O piloto criticou o sistema de penalização, que reduz a pontuação mesmo quando o piloto não ultrapassa efetivamente o limite, mas apenas se aproxima da altitude máxima permitida.
“Quando você chega num percentual antes do limite do espaço aéreo, você já começa a ser punido, só que você não invadiu, entendeu? Na minha opinião, tinha que ser assim: invadiu o espaço aéreo, zera a prova. Mas se o piloto está abaixo e não invadiu, não tem por que tirar porcentagem do voo dele. Eu mesmo fui altamente prejudicado aqui, com três dias de punição – e não invadi nenhum deles, só cheguei perto. Isso tirou o meu título de campeão brasileiro. Se você somar a minha pontuação sem essa regra que me puniu, eu estaria em primeiro, tanto na etapa quanto no ano. Eu seria o campeão novamente. Mas faz parte, a gente tem que absorver e seguir. A vida segue, né?”, desabafou.
Mesmo com o gosto amargo da punição, Nenê terminou com um sorriso no rosto e um motivo especial para comemorar. “Mesmo assim, eu estou feliz por estar voando junto com meus filhos e com todo mundo, nesse lugar maravilhoso de voo”, finalizou à reportagem.
Três categorias, um só céu
A competição foi dividida em três categorias:
Elite: Asa delta de alta performance, capaz de atingir altas velocidades – onde voam os grandes nomes do esporte.
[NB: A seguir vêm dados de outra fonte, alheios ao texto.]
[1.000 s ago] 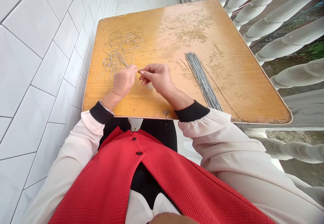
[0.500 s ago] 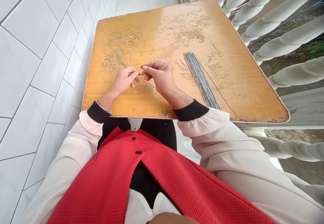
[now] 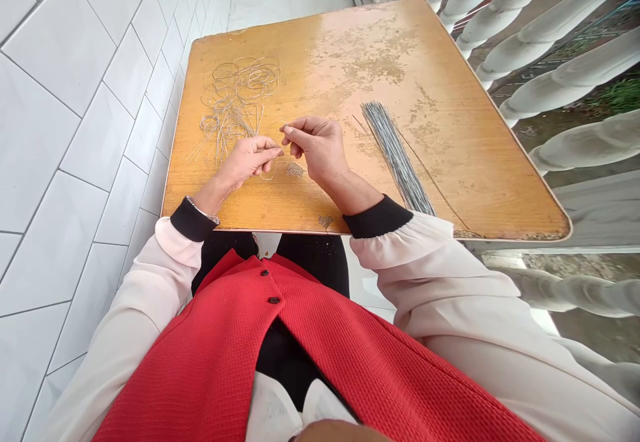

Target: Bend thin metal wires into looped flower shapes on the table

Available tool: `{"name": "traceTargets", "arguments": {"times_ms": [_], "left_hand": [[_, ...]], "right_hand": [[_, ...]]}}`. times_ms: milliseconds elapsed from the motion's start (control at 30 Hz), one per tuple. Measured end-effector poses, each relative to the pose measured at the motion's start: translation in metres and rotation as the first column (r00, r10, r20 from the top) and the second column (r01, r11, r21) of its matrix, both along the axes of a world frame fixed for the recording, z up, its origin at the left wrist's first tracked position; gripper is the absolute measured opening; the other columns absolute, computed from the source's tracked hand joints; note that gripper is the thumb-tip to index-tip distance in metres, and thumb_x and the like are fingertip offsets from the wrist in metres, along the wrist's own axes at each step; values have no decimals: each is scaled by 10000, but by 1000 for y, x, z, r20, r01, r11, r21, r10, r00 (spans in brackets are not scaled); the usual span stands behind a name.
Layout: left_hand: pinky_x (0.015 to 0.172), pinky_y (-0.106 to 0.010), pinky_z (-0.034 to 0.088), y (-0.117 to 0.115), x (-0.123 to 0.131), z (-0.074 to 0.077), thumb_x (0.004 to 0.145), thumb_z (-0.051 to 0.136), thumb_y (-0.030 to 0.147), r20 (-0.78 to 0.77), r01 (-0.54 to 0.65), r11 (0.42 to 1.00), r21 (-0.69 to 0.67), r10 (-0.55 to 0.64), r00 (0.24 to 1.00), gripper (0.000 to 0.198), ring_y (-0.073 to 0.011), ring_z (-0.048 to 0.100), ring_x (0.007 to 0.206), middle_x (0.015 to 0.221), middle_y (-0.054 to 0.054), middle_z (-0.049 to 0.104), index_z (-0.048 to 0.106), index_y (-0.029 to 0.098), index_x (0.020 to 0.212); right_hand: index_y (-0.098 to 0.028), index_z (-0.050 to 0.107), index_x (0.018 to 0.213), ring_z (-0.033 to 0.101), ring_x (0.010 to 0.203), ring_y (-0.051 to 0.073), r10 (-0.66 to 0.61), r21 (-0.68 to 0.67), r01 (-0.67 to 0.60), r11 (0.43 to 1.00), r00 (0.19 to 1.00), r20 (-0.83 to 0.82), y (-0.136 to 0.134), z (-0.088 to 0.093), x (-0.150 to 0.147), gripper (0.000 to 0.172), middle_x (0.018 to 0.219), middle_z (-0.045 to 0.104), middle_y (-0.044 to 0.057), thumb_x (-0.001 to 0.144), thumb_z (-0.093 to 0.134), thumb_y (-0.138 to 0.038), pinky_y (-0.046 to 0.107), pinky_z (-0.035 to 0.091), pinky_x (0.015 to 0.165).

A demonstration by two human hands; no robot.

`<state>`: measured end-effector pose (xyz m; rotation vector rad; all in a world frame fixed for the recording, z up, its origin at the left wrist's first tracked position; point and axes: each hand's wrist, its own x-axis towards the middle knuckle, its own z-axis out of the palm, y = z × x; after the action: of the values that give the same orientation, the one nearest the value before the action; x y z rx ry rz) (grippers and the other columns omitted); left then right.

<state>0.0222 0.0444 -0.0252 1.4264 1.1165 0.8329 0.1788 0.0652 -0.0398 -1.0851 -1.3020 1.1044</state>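
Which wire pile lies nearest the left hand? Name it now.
The tangled heap of looped thin wire, right beside the left hand; the other pile, a straight bundle of grey rods, lies out past the right hand.

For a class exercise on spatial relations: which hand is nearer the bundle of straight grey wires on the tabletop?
Right. The right hand is just left of the bundle of straight grey wires, not touching it; the left hand lies farther left, beyond the right hand.

The thin wire (image 3: 284, 125) is barely visible, and the left hand (image 3: 249, 162) and right hand (image 3: 317, 151) hide where it is held.
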Motion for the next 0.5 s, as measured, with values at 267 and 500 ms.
{"name": "traceTargets", "arguments": {"times_ms": [267,500], "left_hand": [[475,-175,258,-3,-2,3,908,629,96,-56,21,1000,11,-20,998,209,-2,357,427,474,89,473,598,141,707],[487,-175,270,-4,-4,6,896,631,75,-46,72,997,-17,-72,996,232,-4,396,438,459,84,473,591,140,677]], "right_hand": [[-186,650,641,396,434,51,-12,34,12,999,1000,3,5,-3,2,226,572,593,-26,844,736,-139,220,317,422],[-177,694,719,479,499,71,-63,112,46,993,986,153,9,-6,7,123,586,596,-24,833,721,-140,220,409,492]]}}
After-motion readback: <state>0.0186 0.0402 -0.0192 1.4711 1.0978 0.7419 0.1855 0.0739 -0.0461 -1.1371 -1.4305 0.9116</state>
Rígida FAI5: Equipamentos com flaps, que atingem velocidade superior às outras categorias.
Sport: Asas mais seguras, com kingpost (ferro na parte superior), ideais para transição à Elite.
Campeões brasileiros 2025
Elite:
1 - Glauco Pinto
2 - Marcelo Morganti Ferro
3 - Álvaro Sandoli “Nenê Rotor”
Rígida FAI5:
1 - Gustavo Corsini
2 - Rafael Francisco R. dos Santos
3 - George Antonio Hennel
Sport:
1 - Marcelo Alexandre Menin
2 - Guilherme Werneck Richa
3 - Luiz Gustavo de Andrade Maximo
História, tradição e futuro
A Rampa Dr. José Menck segue como palco de grandes histórias do voo livre nacional. A área, cedida pela família Menck – em especial após o falecimento do Dr. José Menck em 2015 –, hoje é mantida por seus sucessores e monitorada pelo Instituto José Menck, que há cinco anos atua na preservação ambiental local.